The Army Flying School was also used to train experienced pilots as instructors, who were then sent to the new March Field and Mather Fields as core cadres to train new pilots at those airfields:[6]

  • 283d Aero Squadron, Formed at Rockwell Field February 1918; transferred to Mather Field in June 1918
  • 68th Aero Squadron (II), Formed at Rockwell Field March 1918; transferred to March Field in June 1918
  • 6289th Aero Squadron, Formed at Rockwell Field July 1918; transferred to March Field in August 1918

In August 1918 Rockwell Field's mission was changed from its traditional primary pilot training to a pursuit and gunnery school.[1]

During the war, Rockwell Field had trained over 800 pilots and trained several hundred more airmen in gunnery skills. In celebration of the Armistice in November 1918, 212 planes were assembled for an aerial show over San Diego on November 27, 1918, with the Army sending aloft 141 planes and the Navy 71.[1]

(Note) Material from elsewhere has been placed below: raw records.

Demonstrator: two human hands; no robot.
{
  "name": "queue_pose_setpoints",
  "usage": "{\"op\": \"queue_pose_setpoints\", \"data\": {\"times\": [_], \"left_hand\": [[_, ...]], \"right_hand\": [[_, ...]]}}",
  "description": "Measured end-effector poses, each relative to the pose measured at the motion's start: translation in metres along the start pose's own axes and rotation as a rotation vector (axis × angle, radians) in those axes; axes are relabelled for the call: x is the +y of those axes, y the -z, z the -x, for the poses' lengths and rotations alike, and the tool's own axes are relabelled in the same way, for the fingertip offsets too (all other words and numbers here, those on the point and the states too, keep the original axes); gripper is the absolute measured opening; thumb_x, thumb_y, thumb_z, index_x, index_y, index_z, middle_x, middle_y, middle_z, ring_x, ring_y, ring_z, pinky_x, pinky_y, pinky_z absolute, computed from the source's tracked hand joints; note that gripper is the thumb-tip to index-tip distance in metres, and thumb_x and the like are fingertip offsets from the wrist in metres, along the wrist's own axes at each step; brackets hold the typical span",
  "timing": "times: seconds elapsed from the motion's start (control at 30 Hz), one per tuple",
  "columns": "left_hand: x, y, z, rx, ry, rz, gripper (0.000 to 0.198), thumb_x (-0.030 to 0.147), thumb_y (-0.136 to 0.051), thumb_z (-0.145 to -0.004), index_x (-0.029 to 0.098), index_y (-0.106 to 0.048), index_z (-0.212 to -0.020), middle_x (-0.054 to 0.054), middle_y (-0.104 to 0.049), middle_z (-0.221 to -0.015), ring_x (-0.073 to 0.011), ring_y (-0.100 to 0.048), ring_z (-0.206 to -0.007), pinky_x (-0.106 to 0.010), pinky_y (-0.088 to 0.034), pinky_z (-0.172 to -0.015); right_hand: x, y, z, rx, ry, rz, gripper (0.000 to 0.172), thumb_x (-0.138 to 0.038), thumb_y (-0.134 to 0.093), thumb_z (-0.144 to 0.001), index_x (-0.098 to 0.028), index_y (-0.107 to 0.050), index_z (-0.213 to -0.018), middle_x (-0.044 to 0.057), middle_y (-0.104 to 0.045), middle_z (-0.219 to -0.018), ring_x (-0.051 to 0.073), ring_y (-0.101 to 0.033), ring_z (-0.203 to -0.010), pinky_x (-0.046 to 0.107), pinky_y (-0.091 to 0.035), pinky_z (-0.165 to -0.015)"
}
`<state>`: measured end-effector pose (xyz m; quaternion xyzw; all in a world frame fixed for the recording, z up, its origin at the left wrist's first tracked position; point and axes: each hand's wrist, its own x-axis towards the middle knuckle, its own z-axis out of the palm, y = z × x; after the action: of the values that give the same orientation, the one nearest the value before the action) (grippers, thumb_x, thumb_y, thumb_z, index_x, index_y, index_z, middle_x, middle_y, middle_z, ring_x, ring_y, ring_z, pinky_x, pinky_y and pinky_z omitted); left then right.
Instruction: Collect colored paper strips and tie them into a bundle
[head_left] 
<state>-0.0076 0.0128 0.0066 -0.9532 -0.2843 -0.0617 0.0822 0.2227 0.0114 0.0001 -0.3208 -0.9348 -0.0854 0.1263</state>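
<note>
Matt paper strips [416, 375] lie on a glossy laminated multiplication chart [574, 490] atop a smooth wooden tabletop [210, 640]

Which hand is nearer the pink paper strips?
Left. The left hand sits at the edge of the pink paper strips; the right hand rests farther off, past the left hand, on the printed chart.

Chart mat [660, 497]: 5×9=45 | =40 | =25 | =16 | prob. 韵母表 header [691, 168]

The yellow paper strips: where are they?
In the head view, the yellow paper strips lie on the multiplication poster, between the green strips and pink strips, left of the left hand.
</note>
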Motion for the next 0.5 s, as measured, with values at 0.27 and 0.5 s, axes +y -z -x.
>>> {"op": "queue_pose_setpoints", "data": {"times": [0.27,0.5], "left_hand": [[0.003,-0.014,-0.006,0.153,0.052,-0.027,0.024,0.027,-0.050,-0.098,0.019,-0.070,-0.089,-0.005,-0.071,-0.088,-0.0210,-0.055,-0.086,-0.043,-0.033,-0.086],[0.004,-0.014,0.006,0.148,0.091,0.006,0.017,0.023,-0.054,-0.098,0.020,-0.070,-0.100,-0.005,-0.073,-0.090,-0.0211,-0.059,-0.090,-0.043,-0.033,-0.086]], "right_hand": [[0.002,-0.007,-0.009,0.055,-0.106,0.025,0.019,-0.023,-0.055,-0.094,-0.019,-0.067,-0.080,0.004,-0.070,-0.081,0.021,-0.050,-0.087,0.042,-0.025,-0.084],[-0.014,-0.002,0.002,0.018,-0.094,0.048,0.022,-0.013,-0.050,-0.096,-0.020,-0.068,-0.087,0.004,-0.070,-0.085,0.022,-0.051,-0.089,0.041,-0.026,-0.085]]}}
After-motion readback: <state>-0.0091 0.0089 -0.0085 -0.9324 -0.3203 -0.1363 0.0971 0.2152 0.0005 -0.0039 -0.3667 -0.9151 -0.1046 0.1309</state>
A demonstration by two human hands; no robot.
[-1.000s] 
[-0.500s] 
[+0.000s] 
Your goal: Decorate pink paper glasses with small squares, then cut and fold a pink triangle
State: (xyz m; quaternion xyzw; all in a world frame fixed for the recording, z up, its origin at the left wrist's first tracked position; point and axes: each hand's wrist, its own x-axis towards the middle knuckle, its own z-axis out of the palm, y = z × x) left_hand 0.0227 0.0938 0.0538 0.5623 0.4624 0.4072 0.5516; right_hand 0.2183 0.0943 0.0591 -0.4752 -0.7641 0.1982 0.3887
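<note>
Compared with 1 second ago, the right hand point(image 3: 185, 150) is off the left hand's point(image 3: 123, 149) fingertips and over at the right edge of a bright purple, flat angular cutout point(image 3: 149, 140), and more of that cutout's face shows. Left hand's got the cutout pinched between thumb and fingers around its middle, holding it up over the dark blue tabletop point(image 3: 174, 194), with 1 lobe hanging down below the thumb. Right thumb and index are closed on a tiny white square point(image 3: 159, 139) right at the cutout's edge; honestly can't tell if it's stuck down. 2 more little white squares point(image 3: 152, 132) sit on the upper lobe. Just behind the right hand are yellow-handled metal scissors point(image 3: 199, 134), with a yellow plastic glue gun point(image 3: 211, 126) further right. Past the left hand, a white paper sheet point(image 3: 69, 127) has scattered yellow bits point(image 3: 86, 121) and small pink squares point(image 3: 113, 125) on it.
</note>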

All construction at Rockwell Field was ordered to came to a complete standstill with the end of World War I. At the end of the war, the only permanent buildings completed were three hangars, a hospital and lab, two officers' duplexes, a gate house/meter house and an oil dispensing station. Numerous temporary wood and tar-paper structures were also in continuous use, including a post exchange, machine shop, aero supply, garage, and mess halls. However, what was built had to be used and made due. No new buildings would be started until 1933.[4]

Inter-war years[]

The wartime expansion of the armed forces of the United States ended abruptly with the sudden end of World War I on 11 November 1918. “Demobilization” was the watchword of the day, and it took place with lightning speed. The order came from Washington to return all unspent funds to the U. S. Treasury. The Rockwell Field Army Flying school was shut down and all training operations ceased in January 1919. The cadre of personnel, which had grown to about 1,200 enlisted men were ordered to be demobilized, which left about 400 men to dismantle the 300 training planes. By the end of 1919, Rockwell Field was down to 84 officers and 381 enlisted men.[4]

In 1920, the Navy started to use North Island again for lighter-than-air operations, the Army objected, but was ignored. Yet in 1924, when the Navy needed mooring facilities for the arrival of the giant airship USS Shenandoah (ZR-1), space was provided by the Army at Rockwell Field. The inter-service rivalry was always present, but never dominant.[1]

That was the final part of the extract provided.